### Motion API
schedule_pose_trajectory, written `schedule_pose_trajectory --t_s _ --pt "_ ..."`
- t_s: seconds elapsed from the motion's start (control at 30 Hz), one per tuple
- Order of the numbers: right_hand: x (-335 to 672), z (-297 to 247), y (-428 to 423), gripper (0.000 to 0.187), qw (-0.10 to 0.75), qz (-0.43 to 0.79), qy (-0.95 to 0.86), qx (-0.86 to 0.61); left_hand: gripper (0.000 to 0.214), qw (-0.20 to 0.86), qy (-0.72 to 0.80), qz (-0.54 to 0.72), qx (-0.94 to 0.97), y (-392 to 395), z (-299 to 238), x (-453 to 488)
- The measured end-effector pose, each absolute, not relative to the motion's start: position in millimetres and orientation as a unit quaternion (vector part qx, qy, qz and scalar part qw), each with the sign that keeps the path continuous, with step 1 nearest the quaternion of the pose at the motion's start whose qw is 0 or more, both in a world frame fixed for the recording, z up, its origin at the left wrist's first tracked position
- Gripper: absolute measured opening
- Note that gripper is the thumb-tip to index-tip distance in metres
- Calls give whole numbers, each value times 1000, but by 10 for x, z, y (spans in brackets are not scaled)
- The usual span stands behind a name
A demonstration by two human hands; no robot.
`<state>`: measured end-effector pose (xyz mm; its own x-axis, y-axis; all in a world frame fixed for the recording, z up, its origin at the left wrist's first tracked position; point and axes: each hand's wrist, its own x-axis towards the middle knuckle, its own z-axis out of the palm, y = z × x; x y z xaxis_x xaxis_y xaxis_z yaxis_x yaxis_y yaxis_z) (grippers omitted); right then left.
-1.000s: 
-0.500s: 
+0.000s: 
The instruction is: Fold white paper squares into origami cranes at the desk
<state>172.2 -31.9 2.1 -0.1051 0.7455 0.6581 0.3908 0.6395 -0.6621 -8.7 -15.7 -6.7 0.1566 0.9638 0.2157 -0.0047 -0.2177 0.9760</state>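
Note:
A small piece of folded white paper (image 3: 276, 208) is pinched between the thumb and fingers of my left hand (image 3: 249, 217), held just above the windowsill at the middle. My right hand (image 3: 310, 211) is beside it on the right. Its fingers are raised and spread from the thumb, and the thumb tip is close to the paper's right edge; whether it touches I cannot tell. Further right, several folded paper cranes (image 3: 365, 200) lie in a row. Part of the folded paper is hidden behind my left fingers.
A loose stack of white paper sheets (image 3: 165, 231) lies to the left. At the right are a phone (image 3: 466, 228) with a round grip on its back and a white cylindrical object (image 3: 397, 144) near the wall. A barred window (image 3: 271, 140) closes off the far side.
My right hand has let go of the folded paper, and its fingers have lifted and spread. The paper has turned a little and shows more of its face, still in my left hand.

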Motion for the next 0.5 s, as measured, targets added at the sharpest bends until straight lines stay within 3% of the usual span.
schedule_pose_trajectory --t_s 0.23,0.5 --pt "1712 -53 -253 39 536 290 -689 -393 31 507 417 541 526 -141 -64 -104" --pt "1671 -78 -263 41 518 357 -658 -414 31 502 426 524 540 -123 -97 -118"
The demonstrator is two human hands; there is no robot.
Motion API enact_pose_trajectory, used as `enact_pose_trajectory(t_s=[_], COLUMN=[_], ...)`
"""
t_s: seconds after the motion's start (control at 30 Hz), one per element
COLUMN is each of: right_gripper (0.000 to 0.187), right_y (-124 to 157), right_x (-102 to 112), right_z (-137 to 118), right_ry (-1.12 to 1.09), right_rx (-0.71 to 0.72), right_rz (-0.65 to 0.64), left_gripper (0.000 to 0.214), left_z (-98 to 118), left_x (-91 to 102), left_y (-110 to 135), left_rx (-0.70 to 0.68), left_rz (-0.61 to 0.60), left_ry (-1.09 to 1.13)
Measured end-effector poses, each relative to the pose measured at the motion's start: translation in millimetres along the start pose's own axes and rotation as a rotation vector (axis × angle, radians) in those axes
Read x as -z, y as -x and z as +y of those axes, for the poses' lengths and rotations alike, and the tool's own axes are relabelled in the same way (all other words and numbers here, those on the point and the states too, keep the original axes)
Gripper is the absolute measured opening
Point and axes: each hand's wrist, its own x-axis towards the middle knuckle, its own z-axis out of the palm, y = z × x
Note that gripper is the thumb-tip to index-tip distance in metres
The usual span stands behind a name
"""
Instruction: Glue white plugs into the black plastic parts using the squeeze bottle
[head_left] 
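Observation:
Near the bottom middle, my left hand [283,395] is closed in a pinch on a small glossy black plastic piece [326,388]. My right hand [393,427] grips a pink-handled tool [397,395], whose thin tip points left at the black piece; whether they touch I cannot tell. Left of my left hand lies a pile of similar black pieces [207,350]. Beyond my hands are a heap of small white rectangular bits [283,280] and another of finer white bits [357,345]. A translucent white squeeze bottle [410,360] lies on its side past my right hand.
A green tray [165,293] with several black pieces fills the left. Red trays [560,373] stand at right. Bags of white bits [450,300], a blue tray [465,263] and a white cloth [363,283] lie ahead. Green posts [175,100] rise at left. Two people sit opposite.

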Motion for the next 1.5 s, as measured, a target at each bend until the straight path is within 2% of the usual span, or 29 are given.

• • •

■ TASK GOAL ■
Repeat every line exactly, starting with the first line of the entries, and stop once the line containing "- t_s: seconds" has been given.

■ EXERCISE OUTPUT ■
### Motion API
schedule_pose_trajectory, written `schedule_pose_trajectory --t_s _ --pt "_ ..."`
- t_s: seconds elapsed from the motion's start (control at 30 Hz), one per tuple

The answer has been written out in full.